• BRIEF
A bare number is the expected answer: the count of lines in the data holding "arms".

• THE RECORDS
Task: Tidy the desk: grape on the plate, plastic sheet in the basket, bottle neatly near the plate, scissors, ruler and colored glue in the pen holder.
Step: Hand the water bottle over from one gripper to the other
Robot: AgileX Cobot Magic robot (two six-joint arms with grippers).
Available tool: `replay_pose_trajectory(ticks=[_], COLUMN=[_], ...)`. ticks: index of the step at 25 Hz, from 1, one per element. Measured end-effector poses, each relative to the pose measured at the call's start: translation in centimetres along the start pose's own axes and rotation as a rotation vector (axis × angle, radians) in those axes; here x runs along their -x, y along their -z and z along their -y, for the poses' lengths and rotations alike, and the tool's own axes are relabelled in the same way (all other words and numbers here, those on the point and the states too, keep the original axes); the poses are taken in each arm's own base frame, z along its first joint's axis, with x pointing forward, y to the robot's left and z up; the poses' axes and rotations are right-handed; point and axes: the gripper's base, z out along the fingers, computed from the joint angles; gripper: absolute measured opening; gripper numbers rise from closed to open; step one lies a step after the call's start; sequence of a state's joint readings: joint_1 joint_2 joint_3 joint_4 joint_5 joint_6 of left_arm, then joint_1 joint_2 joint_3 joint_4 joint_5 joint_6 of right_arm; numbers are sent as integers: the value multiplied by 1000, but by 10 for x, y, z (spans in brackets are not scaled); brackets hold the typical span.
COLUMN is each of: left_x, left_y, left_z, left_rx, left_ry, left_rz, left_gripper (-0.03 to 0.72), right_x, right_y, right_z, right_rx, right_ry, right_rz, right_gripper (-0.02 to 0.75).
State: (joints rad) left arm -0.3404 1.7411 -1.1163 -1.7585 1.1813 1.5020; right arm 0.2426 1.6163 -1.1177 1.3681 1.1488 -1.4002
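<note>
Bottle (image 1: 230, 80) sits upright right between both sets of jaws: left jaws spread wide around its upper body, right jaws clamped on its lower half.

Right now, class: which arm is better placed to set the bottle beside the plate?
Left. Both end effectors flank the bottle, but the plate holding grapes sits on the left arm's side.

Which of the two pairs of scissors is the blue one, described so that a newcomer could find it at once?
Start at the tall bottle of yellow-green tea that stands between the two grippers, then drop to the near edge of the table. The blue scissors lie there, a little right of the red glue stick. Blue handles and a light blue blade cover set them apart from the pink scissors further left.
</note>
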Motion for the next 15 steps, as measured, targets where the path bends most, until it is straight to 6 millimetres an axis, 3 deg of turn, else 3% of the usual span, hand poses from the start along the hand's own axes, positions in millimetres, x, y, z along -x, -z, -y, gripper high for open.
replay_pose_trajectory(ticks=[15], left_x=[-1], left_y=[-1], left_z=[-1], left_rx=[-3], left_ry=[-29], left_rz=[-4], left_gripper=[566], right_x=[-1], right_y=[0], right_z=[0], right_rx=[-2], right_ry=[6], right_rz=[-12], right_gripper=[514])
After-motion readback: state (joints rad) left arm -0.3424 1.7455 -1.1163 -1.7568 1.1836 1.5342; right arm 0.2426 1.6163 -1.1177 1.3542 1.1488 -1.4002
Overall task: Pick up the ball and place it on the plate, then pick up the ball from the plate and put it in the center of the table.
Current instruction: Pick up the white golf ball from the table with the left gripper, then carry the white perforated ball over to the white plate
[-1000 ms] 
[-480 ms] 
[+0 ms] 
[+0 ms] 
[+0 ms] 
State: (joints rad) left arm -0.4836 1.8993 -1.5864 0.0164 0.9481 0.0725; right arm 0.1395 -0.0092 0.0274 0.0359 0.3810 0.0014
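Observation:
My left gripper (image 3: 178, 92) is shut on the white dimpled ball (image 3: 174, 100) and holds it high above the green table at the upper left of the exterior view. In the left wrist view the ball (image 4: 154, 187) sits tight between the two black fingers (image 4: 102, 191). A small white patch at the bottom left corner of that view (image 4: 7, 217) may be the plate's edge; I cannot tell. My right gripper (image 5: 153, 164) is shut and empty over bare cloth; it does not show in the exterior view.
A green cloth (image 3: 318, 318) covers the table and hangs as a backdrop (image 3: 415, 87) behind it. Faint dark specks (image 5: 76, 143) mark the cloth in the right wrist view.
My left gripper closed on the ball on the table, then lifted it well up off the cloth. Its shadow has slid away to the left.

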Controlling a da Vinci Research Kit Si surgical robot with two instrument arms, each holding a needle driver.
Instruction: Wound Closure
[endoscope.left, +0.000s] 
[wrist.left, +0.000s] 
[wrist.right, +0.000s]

• EXERCISE OUTPUT
2